David Darriba Pérez
Ser un ratón
Ser un ratón en una casa de campo es estupendo. A veces, claro; siempre y cuando no haya gatos y procures ser discreto. Así lo intento yo al menos. Si eres un listillo pueden hacer llamar a un fumigador y pasar a mejor vida en un santiamén. Si no que se lo digan a mi difunto tío. Estaba gordo como una rata por arrasar con todo lo que veía. Su mujer y muchos de sus hijos siguiendo el ejemplo, hicieron saltar la voz de alarma. Afortunadamente ellos consiguieron salir a tiempo, pero mi tío, mi pobre tío… Si no advierten una gran familia suelen contentarse con poner algún cepo que son más fáciles de sortear. Hace falta ser cándido para caer en uno de estos, aunque, según contaba mi abuela que en paz descanse, así murió mi bisabuelo: en pleno campo de batalla como si hubiese pisado una mina.
La verdad que no sé por qué nos tienen tanta tirria. Somos tan pequeños a comparación de los humanos, que a pesar de roer su comida nunca podrían notar una escasez; deben ser muy escrupulosos (palabra que en cierta ocasión escuché a uno de ellos y no me termina de quedar clara). Puedo comprender que les resulte molesto el ruidillo que hacemos al corretear por el suelo de madera; también el que en momentos dados ocasionemos desperfectos. Pero lo que no entenderé nunca es que nos quieran eliminar y luego disfruten de uno de esos hánsteres peludos como mascota.
Aunque en líneas generales, como contaba, ser un ratón en una casa de campo es estupendo. Porque yo soy de campo y la comodidad que da una casa no la encuentras alrededor de las raíces de un árbol, que tampoco está mal, pero tiene el dichoso problema de la humedad y encima resulta más complicado el salir a por alimentos. Precisamente mi anterior madriguera estaba bajo un árbol no muy lejano de aquí. Y en cuanto tuve la oportunidad me mudé sin pensarlo, en busca de un futuro mejor, aprovechando la ausencia de los dueños. No voy a decir que antes no fuera feliz; es más, guardo gratos recuerdos de mi anterior estancia. Allí precisamente me enamoré de una ratona: su movimiento de hocico hacía levantar sus bigotes de forma muy graciosa; al correr parecía no dejar de olfatear el suelo al no despegar de éste su linda cabecita; sus ojos redondos se contraponían a la luna llena en las noches iluminadas mientras yo la espiaba desde algún rincón. Y desapareciste, sin más, sin dejar rastro… No, no me voy a poner melancólico. Los ratones estamos acostumbrados a sobrevivir gracias a no entregarnos a este tipo de vicios. La melancolía no conduce a nada y de todos es sabido que sobrevive el más fuerte, pero también el más listo.

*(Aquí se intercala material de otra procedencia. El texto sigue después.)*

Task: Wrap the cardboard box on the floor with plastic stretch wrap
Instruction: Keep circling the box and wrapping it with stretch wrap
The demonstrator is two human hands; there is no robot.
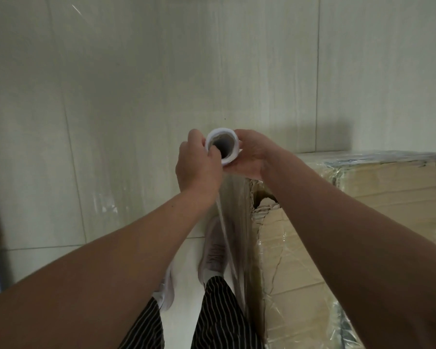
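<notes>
Item 1. Cardboard box (378, 222): on the floor (111, 96), large, top face partly skinned with clear film. The corner nearest the roll is torn open, with ragged board edges showing.

Item 2. Roll of stretch wrap (223, 147): held in the air just beyond that torn corner and to the box's left, seen end-on with the hollow core facing the camera.

Item 3. Film web (234, 222): runs taut from the roll down the box's left side; it looks narrowed and streaked.

Item 4. Left hand (199, 165): clenched on the roll's rim on the side away from the box, one digit at the core mouth.

Item 5. Right hand (253, 157): cupped round the roll on the side towards the box, grasping it.

Item 6. Shoes (213, 250) and striped trousers (222, 311): just beside the box's left face, next to the web.

Hazards, as judged:
- The ragged corner may snag or split the film if tension is pulled across it.
- The web may rope into a cord if the roll tilts, giving poor coverage.
- A digit in the core may brake the roll unevenly, causing slack or a jerk.
- The feet sit close to the web and could catch it on the next pass.
</notes>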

El campo me seduce. Poder pasear entre los verdes prados en primavera; en verano por los ríos que tanto refrescan; oler la tierra mojada del otoño sintiendo el cosquilleo que producen las hojas secas y, en el más crudo invierno, abrigarte junto a los rastrojos quemados por los campesinos. ¿Quién podría querer vivir en la ciudad? Yo nunca he estado en una pero sé de quien ha ido, aun siendo de forma accidental, para terminar colándose en el primer camión de regreso. Este amigo me ha contado cosas horribles de aquel lugar. Está plagado de gente siendo casi misión imposible el asomar la cabeza sin ser advertido. Porque da lo mismo que se trate de un piso o la calle; siempre presentes... Debe ser muy estresante darse a la fuga a cada momento. No digo que no sea cuestión de gustos; sin embargo hay que estar loco para preferir eso y, según se van cumpliendo meses, uno quiere su tranquilidad. Sinceramente en ocasiones desconozco si mi compañero exageraba en sus aventuras llegando incluso a fabular al narrármelas. En cualquiera de los casos siempre le he creído a pie juntillas. Que nadie me quiera convertir en un ratón de mundo, que yo, aquí, tan feliz. Y ahora si me permiten, les dejo. Acabo de escuchar un ruido y lo más prudente es salir disparado.